## Exercise brief:
A line below contains "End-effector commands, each", and a later one contains "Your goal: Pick". Repeat both, with every line between them, exactly.

◆ ◆ ◆ ◆ ◆ ◆ ◆

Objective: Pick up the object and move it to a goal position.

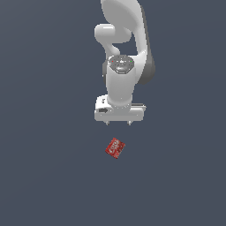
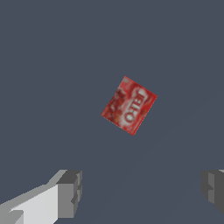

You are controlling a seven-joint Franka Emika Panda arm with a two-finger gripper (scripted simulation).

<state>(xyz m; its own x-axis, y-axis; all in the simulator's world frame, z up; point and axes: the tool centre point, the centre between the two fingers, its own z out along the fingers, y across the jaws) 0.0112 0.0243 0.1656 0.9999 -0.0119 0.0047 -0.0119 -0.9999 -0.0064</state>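
Observation:
The object is a small red box (image 1: 115, 148) with white lettering, lying flat on the dark grey floor and turned at an angle. It also shows in the wrist view as the red box (image 2: 129, 105), face up. My white gripper (image 1: 118, 123) hangs above it, a little toward the arm's base, and touches nothing. The two grey fingertips (image 2: 70, 192) stand far apart, so the gripper (image 2: 142, 190) is open and empty. The box lies ahead of the fingers, not between them.
The white arm (image 1: 126, 39) rises behind the gripper in the exterior view. Around the box there is only the plain dark grey floor (image 1: 48, 167).

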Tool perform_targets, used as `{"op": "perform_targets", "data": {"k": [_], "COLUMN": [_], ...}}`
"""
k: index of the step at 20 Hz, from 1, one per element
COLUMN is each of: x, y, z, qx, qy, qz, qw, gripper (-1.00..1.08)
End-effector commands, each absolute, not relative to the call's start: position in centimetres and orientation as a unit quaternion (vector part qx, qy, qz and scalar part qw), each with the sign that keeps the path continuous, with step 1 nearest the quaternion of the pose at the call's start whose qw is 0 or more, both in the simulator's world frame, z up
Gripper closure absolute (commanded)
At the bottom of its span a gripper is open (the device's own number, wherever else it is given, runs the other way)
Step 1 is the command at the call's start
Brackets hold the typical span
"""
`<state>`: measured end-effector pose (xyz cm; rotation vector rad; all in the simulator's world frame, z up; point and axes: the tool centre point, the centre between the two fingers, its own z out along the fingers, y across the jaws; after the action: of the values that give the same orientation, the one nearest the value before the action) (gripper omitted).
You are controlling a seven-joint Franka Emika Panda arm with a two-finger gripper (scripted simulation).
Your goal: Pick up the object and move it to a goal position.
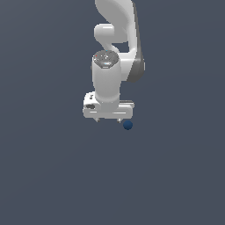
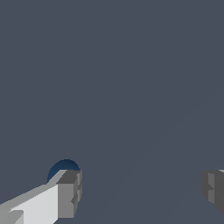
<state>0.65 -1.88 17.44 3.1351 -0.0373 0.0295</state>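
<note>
The object, a small dark blue ball (image 1: pixel 128 125), lies on the flat grey ground just below the exterior view's right end of my white gripper (image 1: pixel 109 119). In the wrist view the ball (image 2: pixel 64 167) peeks out from behind one grey fingertip (image 2: pixel 70 192), partly hidden by it. The other fingertip (image 2: pixel 213 190) stands far across from it. My gripper (image 2: pixel 141 192) is open with a wide gap, and the ball is outside that gap, beside one finger and not between the two.
The white arm (image 1: pixel 115 35) rises above the gripper in the exterior view. Around it there is only a uniform dark grey surface (image 1: pixel 52 167), with no other objects or edges in sight.
</note>
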Motion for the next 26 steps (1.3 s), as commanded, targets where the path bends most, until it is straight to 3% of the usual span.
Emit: {"op": "perform_targets", "data": {"k": [1,17,26], "x": [0.7,0.9,-0.2], "y": [-1.9,-3.2,-0.4], "z": [17.4,17.1,14.9], "qx": [1.0,1.0,0.997], "qy": [-0.012,0.005,0.07], "qz": [0.009,0.011,0.008], "qw": [0.003,0.012,0.012], "gripper": [-0.92,-0.92,-0.92]}}
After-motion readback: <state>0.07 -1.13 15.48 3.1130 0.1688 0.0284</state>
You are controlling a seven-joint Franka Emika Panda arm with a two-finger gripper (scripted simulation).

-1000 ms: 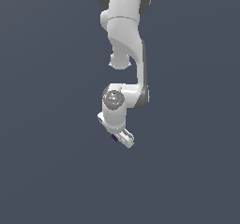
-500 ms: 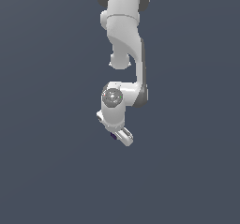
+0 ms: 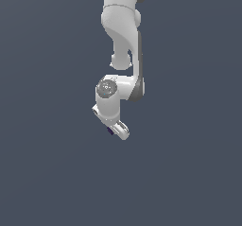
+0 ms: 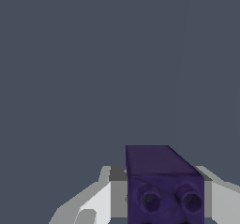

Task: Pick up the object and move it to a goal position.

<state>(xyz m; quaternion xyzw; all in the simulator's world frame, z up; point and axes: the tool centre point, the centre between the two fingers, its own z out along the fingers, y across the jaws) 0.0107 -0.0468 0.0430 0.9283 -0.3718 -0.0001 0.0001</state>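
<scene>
Small dark purple cube (image 4: 164, 185) pinched in the white robot gripper (image 4: 157, 195), seen against a plain slate-grey background (image 3: 47, 173).

In the wrist view the cube is seen at the lower centre-right of the frame, clamped between 2 white fingers (image 4: 96, 202) that touch its sides; 2 round dimples are visible on its near face. In the exterior view the cube (image 3: 110, 131) is shown only as a tiny dark speck just below the centre of the frame, tucked against the underside of the gripper (image 3: 116, 128). The white jointed robot arm (image 3: 124, 36) is seen reaching down from the top centre of that frame, with the gripper tilted toward the exterior view's right. Whether any surface lies under the cube cannot be told.
</scene>
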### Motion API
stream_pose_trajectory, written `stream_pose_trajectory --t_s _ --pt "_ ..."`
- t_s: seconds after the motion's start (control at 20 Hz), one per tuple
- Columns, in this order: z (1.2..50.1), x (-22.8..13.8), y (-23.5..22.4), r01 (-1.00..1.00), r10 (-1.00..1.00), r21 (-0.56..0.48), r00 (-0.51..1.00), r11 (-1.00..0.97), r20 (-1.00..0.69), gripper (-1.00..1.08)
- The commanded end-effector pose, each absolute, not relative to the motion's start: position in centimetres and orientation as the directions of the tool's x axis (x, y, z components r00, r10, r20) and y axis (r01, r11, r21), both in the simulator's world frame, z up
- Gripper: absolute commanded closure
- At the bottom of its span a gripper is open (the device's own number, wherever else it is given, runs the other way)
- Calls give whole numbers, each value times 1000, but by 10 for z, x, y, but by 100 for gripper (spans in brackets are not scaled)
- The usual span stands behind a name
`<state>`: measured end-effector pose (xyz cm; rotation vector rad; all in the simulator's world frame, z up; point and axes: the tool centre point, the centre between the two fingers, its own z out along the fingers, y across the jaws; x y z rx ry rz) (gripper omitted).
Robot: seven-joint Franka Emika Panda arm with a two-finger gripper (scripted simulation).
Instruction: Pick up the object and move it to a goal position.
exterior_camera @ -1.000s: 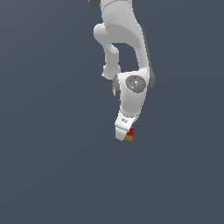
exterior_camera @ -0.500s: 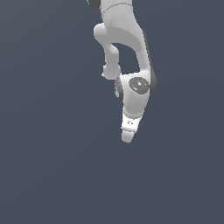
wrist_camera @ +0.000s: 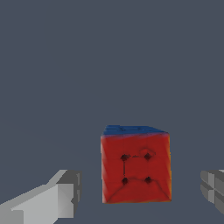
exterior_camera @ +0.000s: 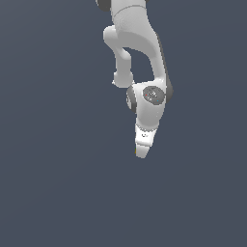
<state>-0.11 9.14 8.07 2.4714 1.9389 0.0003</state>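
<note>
The small red block with dark dots and a blue edge (wrist_camera: 135, 168) sits between the wide-spread grey fingers (wrist_camera: 61, 197) of the pincer (wrist_camera: 140, 197), gaps on both sides.

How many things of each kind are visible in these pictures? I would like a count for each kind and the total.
Red block with dark dots and a blue face: 1
Robot arm: 1
Gripper on that arm, jaws apart on either side of the block: 1
Total: 3
</note>
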Motion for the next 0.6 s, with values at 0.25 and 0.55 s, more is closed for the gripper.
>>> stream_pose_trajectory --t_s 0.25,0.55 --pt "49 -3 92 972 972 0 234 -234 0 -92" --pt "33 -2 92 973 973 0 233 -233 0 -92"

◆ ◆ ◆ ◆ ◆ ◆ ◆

## Exercise solution:
End-effector commands, each absolute, not relative to the call's start: position in centimetres and orientation as a unit quaternion (vector part qx, qy, qz and scalar part qw), each with the sign that keeps the path continuous, with step 1 nearest the quaternion of the pose at the call's start whose qw is 0 or more, both in the simulator's world frame, z up
Gripper closure absolute (commanded)
At the bottom of its span a gripper is open (the device's own number, wherever else it is given, runs the other way)
Step 1 is the command at the call's start
Brackets hold the typical span
"""
`<state>`: measured end-effector pose (xyz cm; rotation vector rad; all in the simulator's world frame, z up; point and axes: the tool centre point, the centre between the two fingers, its own z out along the fingers, y across the jaws; after the action: of the values that give the same orientation, the one nearest the value before the action) (gripper omitted).
You are controlling a seven-joint Franka Emika Panda arm with a two-finger gripper (scripted simulation).
Your goal: Pick up the object and move it to a goal position.

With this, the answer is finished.